Cricketer Of The Year
This is fascinating stuff Cribb - looking forward to seeing the batsmen's version.

I might have missed him in the original list, but what did CTB Turner end up with?

Spofforth's numbers are a surprise to me. I expected the likes of Lohmann/Blythe/Briggs to take a big hit because they filled their boots on the walking wickets that were the South African Test team of that era. But Spofforth (like the other Australians of the 19th Century) played all his cricket against England so I'm genuinely surprised that his average blows out that badly.
 

Prince EWS

Global Moderator
This is fascinating stuff Cribb - looking forward to seeing the batsmen's version.

I might have missed him in the original list, but what did CTB Turner end up with?

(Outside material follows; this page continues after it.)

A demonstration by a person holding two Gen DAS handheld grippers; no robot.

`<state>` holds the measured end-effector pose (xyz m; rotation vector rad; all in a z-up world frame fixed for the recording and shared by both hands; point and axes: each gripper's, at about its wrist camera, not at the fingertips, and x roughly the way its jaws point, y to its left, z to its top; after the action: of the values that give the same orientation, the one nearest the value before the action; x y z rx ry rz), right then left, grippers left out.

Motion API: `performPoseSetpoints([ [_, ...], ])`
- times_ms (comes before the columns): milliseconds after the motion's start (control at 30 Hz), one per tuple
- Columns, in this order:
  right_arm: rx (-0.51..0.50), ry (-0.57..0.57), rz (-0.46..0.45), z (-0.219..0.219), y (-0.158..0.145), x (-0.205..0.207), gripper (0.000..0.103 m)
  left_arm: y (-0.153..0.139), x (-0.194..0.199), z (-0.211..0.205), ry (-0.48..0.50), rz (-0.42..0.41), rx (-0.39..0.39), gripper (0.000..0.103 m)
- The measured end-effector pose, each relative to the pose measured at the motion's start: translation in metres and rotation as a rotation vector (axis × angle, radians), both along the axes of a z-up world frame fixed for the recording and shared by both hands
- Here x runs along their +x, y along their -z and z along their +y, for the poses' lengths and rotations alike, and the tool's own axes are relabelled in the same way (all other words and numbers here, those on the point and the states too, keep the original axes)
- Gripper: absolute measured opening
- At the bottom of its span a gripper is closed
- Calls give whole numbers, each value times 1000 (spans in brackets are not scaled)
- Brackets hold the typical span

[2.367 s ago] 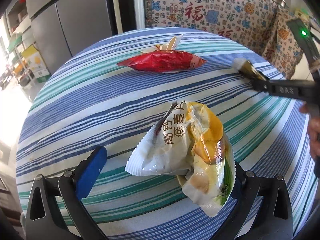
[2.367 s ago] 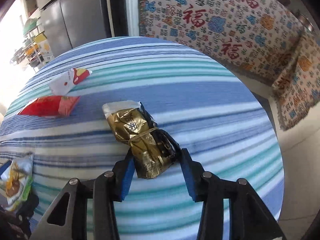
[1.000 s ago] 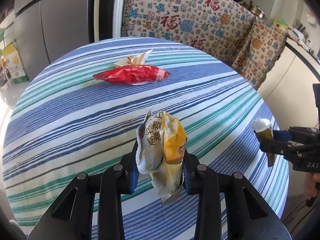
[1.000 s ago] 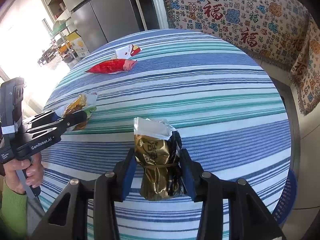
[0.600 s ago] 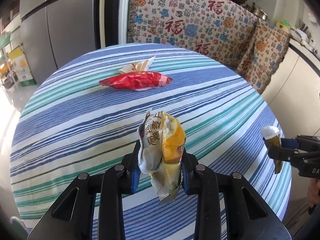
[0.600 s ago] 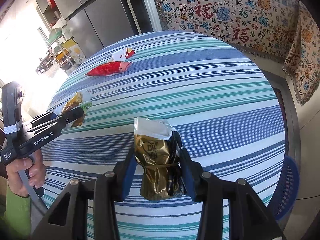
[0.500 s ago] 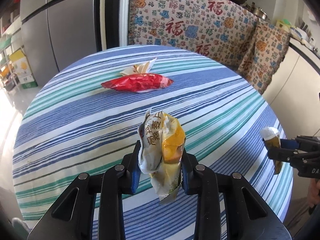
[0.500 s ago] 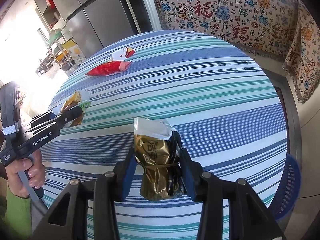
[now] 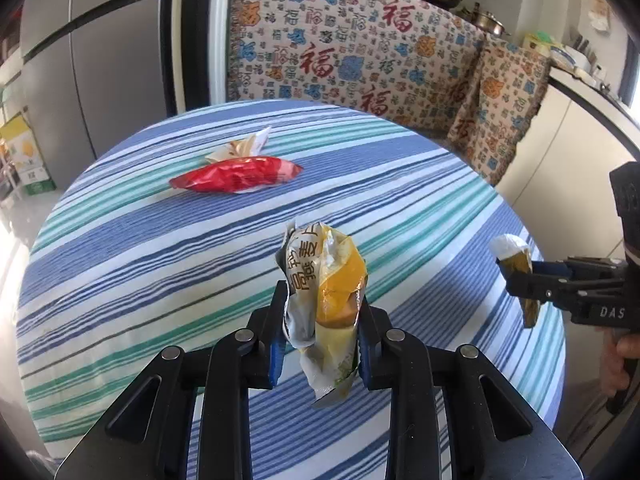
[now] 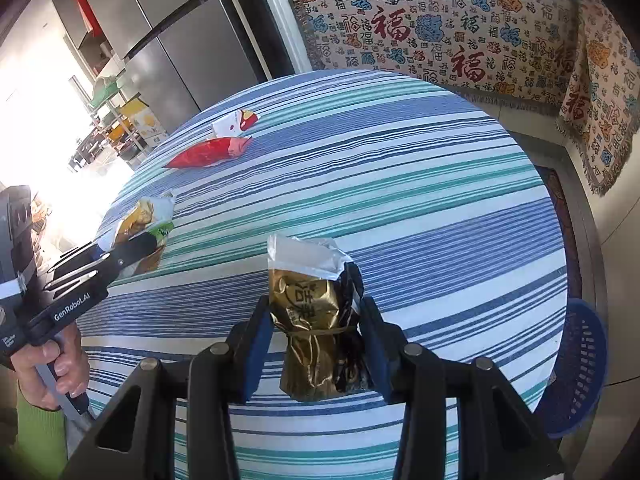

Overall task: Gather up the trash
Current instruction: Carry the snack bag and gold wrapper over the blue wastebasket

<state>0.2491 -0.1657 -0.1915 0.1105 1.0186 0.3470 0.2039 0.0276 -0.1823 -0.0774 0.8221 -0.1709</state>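
Both wrappers are now riding clear of the table (image 9: 120,264), where a couple of seconds back each lay on the striped cloth with the pads only beginning to frame it; that means two pieces of trash are picked up and the carry toward a bin is likely the step in hand. The left gripper (image 9: 320,332) is squeezing the yellow wrapper (image 9: 326,300): its jaws have just been closing a little further, crushing the crumpled foil between the blue pads, and the wrapper is standing up between them with its tail hanging below. The right gripper (image 10: 314,340) is clamped on the gold wrapper (image 10: 310,320), jaws fairly narrow and holding steady, the silver torn mouth of the packet poking up above the pads. A blue basket (image 10: 580,364) is showing beside the table's edge in the right wrist view, below and to the right of the gold wrapper; it looks like the place for the drop, though that is a judgement. Two pieces are lying on the far side of the table, the red wrapper (image 9: 236,174) and, touching it behind, a white wrapper (image 9: 244,146), so the task is roughly half done.
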Motion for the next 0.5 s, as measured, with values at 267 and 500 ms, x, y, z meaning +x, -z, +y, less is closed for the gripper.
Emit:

Spofforth's numbers are a surprise to me. I expected the likes of Lohmann/Blythe/Briggs to take a big hit because they filled their boots on the walking wickets that were the South African Test team of that era. But Spofforth (like the other Australians of the 19th Century) played all his cricket against England so I'm genuinely surprised that his average blows out that badly.
Turner's fifth on the list - 20.08.

England's batsmen averaged a collective 16 in the 1870s and 20 in the 1880s, which punished Spofforth quite a bit. Lohmann doesn't suffer quite as much as you'd think because, even though he cleaned up South Africa, the Australian team of the 1890s he played a fair bit against averaged over 26. There was a pretty significant rise in batting averages in the 1890s in general, a decade which Spofforth missed out on. The way it's split up at decades creates a couple of problems but I'm ironing that out to a large extent at the moment (for example, wickets taken in 1972 will be compared to standards of 1967-77 rather than the current 1970-80 standard it's using for those wickets), so there'll be a revised bowling list just before the batting one comes out.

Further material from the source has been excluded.